## [Problem description]
Would you reproduce the whole listing exactly, dropping any pictures it holds?

***

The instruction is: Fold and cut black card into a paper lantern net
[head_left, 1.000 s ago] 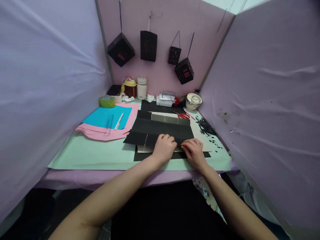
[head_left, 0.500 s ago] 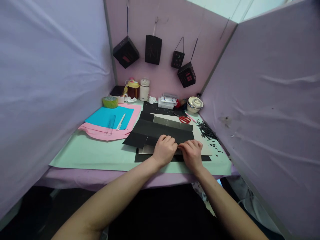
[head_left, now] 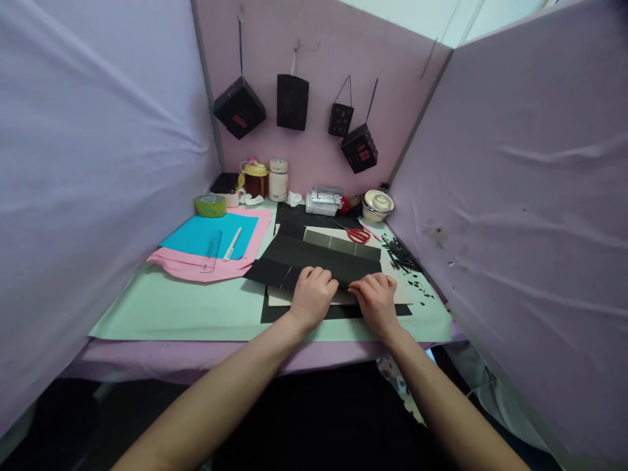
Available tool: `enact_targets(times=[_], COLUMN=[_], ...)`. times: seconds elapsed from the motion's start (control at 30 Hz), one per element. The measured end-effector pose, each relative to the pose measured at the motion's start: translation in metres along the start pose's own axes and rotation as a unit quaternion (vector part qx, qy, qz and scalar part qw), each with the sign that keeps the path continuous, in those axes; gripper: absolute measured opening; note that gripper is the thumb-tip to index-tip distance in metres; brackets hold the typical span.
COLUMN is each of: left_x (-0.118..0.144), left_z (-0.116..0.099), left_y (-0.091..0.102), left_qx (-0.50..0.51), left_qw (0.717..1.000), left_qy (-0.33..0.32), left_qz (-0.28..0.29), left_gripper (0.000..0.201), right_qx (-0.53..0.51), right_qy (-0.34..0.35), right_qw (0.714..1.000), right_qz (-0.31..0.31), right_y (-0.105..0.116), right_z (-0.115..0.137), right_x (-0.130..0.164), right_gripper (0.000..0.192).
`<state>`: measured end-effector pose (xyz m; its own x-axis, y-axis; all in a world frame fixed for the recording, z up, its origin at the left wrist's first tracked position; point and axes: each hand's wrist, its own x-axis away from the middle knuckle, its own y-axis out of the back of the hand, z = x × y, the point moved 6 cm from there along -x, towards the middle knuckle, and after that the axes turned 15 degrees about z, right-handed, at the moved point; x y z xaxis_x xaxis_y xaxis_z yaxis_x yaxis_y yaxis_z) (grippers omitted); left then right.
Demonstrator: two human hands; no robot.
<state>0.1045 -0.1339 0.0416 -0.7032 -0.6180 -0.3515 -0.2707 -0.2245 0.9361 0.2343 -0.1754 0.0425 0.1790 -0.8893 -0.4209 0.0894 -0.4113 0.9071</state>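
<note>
A sheet of black cardstock with fold lines and cut flaps is raised at its near edge over a pale board. My left hand has its fingers curled over that near edge, closed on the sheet. A short way to the right, my right hand pinches the same edge between thumb and fingers. Another black sheet shows under the board. Red-handled scissors lie just beyond the cardstock.
Black paper scraps are strewn at the right. To the left, a clear ruler and white pen rest on blue paper. Tape, a jar, a white bottle and a bowl stand behind. Black boxes hang above.
My left hand has slid a little left along the sheet's near edge, widening the space between my hands. My right hand keeps its pinch. The whole view has shifted slightly.
</note>
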Motion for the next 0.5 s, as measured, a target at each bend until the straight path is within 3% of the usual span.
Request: enact_targets(times=[0.5], left_x=[-0.001], left_z=[0.01], left_y=[-0.001], left_qx=[0.05], left_qw=[0.998], left_qy=[0.01], left_qz=[-0.032], left_gripper=[0.018], right_qx=[-0.059], right_qy=[-0.024], right_qw=[0.998], right_qz=[-0.029], right_y=[0.01], right_z=[-0.009], right_x=[0.003], right_gripper=[0.016])
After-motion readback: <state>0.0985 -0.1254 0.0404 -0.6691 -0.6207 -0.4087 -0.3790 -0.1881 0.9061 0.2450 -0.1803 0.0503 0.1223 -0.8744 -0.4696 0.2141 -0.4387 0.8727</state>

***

## [Output for this exercise]
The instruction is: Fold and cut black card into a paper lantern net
[head_left, 1.000 s ago] 
[head_left, 0.500 s ago] 
[head_left, now] 
Available tool: `enact_targets(times=[_], COLUMN=[_], ...)`. times: seconds elapsed from the motion's start (control at 30 Hz), one per element. The measured end-effector pose, each relative to the pose measured at the motion's start: translation in metres along the start pose's own axes and rotation as a unit quaternion (vector part qx, qy, qz and scalar part qw), each with the sign that keeps the path continuous, in those axes; gripper: absolute measured opening; note that gripper is the thumb-tip to index-tip distance in metres; brackets hold the typical span.
COLUMN is each of: left_x (-0.118..0.144), left_z (-0.116..0.099), left_y (-0.091..0.102), left_qx (-0.50..0.51), left_qw (0.717..1.000), left_qy (-0.33..0.32), left_qz (-0.28..0.29), left_gripper (0.000..0.201), right_qx (-0.53..0.51), right_qy (-0.34..0.35), right_qw (0.714..1.000), right_qz (-0.31..0.31), right_y (-0.105..0.116), right_z (-0.115..0.137), right_x (-0.130..0.164), right_gripper (0.000..0.192).
`<state>`: measured end-effector pose (xyz m; its own x-axis, y-axis; all in a world frame fixed for the recording, z up, its origin at the left wrist's first tracked position; point and axes: each hand's wrist, its own x-axis away from the middle knuckle, its own y-axis out of the back of the hand, z = x × y, the point moved 6 cm from there along -x, towards the middle knuckle, and after that the axes turned 15 degrees about z, right-handed, at the moved point; x y z xaxis_x xaxis_y xaxis_z yaxis_x yaxis_y yaxis_z) (grippers omitted); left then right.
Demonstrator: two human hands; no robot.
<state>0.1045 -0.1339 0.0416 -0.7032 -0.6180 -0.3515 -0.2707 -0.2245 0.9361 0.2343 -0.1754 0.0425 0.1790 -0.8893 -0.4209 0.0894 -0.4113 0.9071</state>
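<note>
A sheet of black cardstock with fold lines and cut flaps is raised at its near edge over a pale board. My left hand has its fingers curled over that near edge, closed on the sheet. A short way to the right, my right hand pinches the same edge between thumb and fingers. Another black sheet shows under the board. Red-handled scissors lie just beyond the cardstock.
Black paper scraps are strewn at the right. To the left, a clear ruler and white pen rest on blue paper. Tape, a jar, a white bottle and a bowl stand behind. Black boxes hang above.
My left hand has slid a little left along the sheet's near edge, widening the space between my hands. My right hand keeps its pinch. The whole view has shifted slightly.
</note>
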Motion for the next 0.5 s, as measured, a target at each bend until the straight path is within 3% of the usual span.
Request: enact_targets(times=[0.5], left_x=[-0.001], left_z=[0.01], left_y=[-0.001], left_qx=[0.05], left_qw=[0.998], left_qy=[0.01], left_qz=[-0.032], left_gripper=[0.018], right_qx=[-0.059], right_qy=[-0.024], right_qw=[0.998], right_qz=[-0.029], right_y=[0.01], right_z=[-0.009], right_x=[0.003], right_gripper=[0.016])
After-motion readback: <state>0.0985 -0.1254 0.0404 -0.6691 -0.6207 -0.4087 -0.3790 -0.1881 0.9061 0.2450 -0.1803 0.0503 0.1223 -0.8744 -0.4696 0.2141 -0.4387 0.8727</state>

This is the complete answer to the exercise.